The delta is rich in birds. Towards the end of the rainy season (October) a huge wave of migrant birds flies south from their breeding sites in Central Asia and Siberia to winter in Myanmar. Many of the waders make their way to the paddy plains, coastal mud flats and tidal creeks of the delta. They return north in March.
Meinmahlakyun Wildlife Sanctuary is best known for its Salt Water Crocodiles (Crocodylus porosus). It is also home to some 30 species of mangrove tree and over 150 species of bird (further information). However, it is only one of a number of sites that provide good opportunities for bird watching. Perhaps even better are the mudflats of Let Khoke Khone and of the small adjacent Myaseinthaung Island (see map and report below).

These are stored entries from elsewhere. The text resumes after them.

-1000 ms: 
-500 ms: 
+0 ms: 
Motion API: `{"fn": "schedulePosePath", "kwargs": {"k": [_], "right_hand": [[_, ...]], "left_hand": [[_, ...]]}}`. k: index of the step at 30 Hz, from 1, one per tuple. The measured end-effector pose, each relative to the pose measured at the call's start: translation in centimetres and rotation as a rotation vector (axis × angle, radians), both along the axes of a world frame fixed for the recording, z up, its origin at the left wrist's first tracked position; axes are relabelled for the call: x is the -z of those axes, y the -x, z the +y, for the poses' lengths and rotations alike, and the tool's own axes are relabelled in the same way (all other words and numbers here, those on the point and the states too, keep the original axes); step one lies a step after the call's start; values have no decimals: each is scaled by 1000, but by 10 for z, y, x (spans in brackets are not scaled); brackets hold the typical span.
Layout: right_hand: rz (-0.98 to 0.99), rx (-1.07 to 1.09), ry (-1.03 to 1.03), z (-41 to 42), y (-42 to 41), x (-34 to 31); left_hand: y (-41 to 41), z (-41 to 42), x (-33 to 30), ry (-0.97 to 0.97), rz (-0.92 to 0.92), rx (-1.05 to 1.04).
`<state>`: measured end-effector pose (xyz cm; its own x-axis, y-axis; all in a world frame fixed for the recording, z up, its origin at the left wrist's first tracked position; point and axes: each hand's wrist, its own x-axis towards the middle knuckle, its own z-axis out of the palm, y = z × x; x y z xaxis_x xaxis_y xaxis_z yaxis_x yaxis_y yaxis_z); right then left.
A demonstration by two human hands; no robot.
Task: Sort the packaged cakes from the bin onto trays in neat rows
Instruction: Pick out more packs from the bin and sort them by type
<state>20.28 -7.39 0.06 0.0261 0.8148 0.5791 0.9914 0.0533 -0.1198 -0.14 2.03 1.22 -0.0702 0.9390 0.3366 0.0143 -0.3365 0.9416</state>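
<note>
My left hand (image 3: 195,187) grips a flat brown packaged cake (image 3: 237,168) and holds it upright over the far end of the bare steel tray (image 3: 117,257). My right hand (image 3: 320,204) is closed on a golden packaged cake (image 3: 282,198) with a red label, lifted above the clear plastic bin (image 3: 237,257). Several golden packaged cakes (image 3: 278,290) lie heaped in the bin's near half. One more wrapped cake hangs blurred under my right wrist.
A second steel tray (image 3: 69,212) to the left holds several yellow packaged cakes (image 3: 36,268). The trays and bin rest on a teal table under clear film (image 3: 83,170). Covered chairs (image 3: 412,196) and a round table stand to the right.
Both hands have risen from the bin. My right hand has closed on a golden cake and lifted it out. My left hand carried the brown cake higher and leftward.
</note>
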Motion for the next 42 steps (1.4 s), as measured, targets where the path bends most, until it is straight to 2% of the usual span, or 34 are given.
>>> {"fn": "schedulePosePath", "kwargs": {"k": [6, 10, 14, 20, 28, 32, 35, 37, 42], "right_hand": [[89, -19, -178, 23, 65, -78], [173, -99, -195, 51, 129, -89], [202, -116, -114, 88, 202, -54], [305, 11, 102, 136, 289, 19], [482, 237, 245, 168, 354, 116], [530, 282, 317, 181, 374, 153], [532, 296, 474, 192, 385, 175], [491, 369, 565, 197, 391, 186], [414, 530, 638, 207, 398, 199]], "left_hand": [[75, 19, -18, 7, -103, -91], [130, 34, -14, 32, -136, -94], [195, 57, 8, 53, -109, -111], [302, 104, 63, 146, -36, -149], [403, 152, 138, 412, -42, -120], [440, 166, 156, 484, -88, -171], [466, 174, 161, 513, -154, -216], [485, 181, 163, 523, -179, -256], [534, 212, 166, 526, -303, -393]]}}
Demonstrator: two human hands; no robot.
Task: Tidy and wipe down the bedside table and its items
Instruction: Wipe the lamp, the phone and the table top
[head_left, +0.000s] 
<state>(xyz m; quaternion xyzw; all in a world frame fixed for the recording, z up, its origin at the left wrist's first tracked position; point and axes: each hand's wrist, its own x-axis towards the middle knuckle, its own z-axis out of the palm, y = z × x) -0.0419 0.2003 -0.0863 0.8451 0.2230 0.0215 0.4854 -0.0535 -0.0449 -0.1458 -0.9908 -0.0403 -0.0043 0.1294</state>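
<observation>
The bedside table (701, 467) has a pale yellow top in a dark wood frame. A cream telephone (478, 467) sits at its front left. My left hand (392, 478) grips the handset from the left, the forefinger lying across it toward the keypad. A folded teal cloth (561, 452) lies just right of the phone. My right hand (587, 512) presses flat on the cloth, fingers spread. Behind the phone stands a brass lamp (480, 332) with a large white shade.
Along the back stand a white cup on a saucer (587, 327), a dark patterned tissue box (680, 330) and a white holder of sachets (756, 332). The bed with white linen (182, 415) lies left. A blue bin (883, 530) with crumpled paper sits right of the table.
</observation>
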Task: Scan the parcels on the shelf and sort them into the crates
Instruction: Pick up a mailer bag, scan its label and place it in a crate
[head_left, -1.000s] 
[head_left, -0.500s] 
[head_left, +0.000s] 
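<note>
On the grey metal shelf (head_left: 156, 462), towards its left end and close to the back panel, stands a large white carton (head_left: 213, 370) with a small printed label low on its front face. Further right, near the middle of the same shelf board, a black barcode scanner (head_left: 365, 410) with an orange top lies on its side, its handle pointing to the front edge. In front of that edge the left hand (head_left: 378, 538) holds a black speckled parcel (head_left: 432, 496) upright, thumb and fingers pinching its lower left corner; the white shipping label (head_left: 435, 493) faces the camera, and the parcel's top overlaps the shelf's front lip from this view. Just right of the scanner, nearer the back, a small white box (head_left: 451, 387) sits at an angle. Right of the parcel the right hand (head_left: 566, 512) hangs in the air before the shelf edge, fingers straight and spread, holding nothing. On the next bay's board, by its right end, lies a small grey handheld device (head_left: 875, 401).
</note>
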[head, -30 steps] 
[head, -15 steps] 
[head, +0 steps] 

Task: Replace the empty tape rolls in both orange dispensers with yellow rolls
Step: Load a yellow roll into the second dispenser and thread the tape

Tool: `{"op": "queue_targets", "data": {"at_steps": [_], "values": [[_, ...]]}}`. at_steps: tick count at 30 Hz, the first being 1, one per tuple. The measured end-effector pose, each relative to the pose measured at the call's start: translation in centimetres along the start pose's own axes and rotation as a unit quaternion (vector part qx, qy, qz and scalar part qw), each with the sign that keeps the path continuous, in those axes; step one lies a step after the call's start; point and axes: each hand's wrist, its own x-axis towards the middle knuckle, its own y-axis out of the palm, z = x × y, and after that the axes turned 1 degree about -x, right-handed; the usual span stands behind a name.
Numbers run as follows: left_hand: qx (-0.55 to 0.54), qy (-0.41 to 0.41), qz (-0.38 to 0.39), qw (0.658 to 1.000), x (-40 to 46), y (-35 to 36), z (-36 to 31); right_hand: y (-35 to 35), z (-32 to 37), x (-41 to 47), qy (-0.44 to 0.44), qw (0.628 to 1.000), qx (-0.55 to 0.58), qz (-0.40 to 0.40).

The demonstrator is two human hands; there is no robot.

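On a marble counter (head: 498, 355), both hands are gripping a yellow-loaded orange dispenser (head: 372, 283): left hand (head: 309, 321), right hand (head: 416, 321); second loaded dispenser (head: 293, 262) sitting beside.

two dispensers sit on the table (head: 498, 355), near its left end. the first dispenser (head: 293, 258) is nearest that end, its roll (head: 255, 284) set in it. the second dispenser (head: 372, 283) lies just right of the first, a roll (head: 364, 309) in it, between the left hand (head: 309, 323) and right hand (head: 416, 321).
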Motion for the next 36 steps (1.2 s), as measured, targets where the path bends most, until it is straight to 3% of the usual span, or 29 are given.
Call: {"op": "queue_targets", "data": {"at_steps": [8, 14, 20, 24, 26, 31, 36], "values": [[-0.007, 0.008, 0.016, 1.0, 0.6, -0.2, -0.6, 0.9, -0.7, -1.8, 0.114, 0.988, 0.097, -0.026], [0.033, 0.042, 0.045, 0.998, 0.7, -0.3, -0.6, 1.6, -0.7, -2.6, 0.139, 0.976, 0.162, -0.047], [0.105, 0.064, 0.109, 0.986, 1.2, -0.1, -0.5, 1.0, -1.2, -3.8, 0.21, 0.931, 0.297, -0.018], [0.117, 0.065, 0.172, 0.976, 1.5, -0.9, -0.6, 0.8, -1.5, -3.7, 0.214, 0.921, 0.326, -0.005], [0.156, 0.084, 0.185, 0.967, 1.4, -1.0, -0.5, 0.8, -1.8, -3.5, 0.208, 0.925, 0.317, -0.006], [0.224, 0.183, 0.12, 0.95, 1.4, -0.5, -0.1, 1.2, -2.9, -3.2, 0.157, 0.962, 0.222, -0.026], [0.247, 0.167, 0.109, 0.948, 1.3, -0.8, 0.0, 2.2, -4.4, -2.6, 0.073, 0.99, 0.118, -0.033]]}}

The town of Bogale (Bogalay) is the local administrative centre of the south-eastern delta region. It can be reached, relatively easily, by car or boat from Yangon. It has accommodation and places to eat (further information). There is also accommodation at Meinmahlakyun (further information). However, in general, the delta is not a place to travel without specialist knowledge. In order to visit birding sites such as Myaseinthaun Island, it is essential to have a good guide who can arrange accommodation and various transport and knows where to find the best areas for birds. This can be arranged by a Yangon-based tour operator and need not be expensive for a short visit.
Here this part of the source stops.